◆ DESCRIPTION OF THE TASK: Wherever the word "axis" shows up in the data, report the line it sits in.

◆ DATA SECTION:
------------------------------------------------------------------------
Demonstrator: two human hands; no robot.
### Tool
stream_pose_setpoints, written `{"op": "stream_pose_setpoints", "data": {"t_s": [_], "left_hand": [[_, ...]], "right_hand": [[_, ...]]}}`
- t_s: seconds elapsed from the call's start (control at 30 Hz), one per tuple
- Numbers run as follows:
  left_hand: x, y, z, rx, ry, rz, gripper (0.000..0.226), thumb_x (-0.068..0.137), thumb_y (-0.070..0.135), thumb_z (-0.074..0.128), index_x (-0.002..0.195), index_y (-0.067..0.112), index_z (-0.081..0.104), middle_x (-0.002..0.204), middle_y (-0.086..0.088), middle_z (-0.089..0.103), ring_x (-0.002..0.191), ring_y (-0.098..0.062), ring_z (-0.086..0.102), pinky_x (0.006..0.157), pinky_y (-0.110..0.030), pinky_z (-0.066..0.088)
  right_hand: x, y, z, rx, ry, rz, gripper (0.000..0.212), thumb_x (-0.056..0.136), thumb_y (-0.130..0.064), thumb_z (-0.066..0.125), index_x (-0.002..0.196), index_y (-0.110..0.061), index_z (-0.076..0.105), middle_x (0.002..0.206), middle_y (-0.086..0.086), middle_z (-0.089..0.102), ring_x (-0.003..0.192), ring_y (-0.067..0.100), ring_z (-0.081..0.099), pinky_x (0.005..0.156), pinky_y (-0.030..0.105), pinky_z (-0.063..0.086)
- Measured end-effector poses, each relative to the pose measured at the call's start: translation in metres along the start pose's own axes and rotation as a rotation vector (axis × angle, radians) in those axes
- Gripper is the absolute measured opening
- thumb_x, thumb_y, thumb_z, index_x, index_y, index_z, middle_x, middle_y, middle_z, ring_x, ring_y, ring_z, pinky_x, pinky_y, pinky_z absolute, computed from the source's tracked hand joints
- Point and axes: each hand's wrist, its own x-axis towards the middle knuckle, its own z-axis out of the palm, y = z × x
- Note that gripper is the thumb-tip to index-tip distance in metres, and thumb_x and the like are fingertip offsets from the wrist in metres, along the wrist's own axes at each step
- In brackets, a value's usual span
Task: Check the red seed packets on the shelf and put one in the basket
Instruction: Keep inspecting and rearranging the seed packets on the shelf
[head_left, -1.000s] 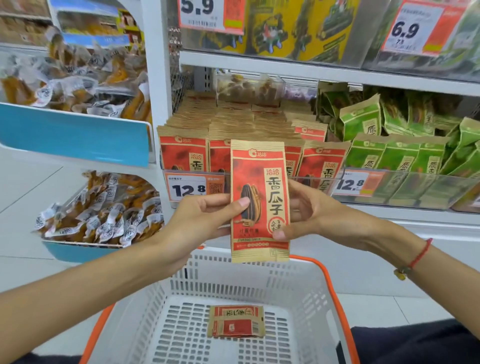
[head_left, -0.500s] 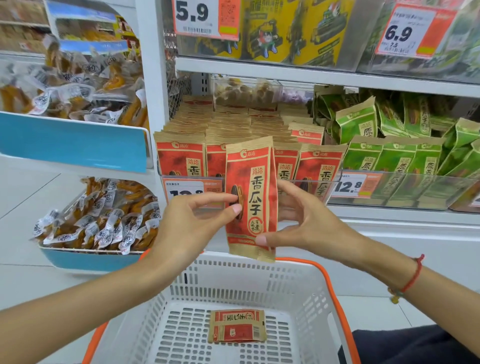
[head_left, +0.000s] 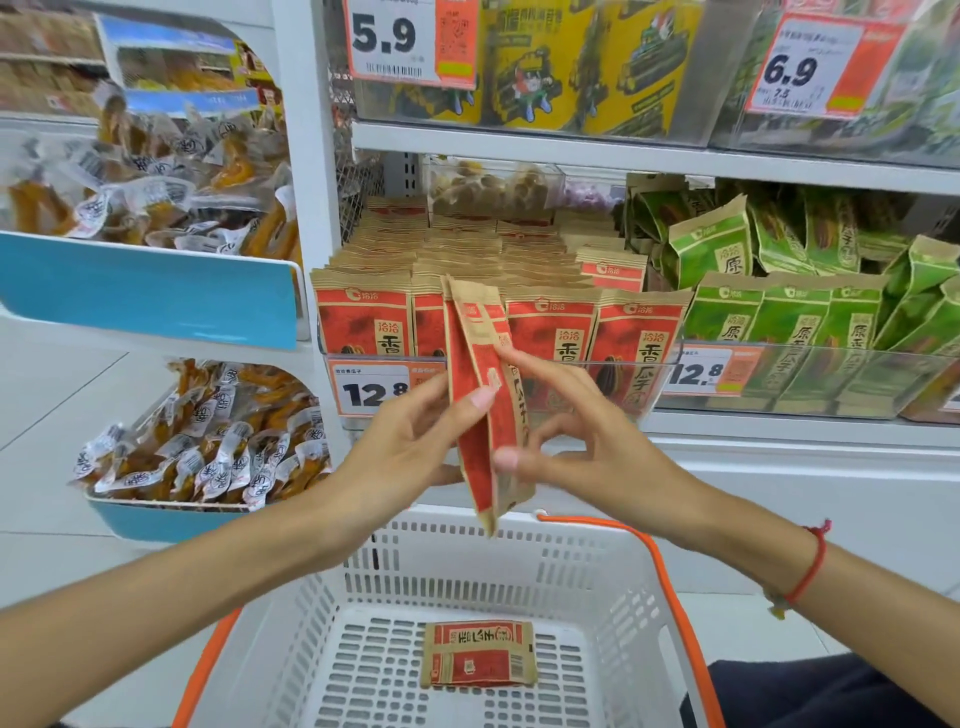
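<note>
At the centre of the frame both hands grip 1 red seed packet (head_left: 480, 410), turned nearly edge-on and upright above the white basket (head_left: 613, 577); the left hand (head_left: 410, 457) pinches its left face with closed fingers, the right hand (head_left: 582, 447) clasps its right side; behind it, rows of red packets (head_left: 639, 332) stand on the shelf (head_left: 571, 148) above a 12.8 price tag (head_left: 371, 387); 1 more red packet (head_left: 478, 654) lies flat on the basket floor, lower centre; green packets (head_left: 789, 322) fill the right.
</note>
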Motion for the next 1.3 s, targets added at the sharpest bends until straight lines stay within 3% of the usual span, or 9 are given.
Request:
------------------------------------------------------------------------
◆ RESPONSE TO THE TASK:
- Measured end-effector poses, each relative to the pose measured at the call's start: translation in metres along the start pose's own axes and rotation as a rotation vector (axis × angle, radians) in those axes
- Point and axes: each hand's wrist, its own x-axis towards the middle knuckle, its own z-axis out of the palm, y = z × x

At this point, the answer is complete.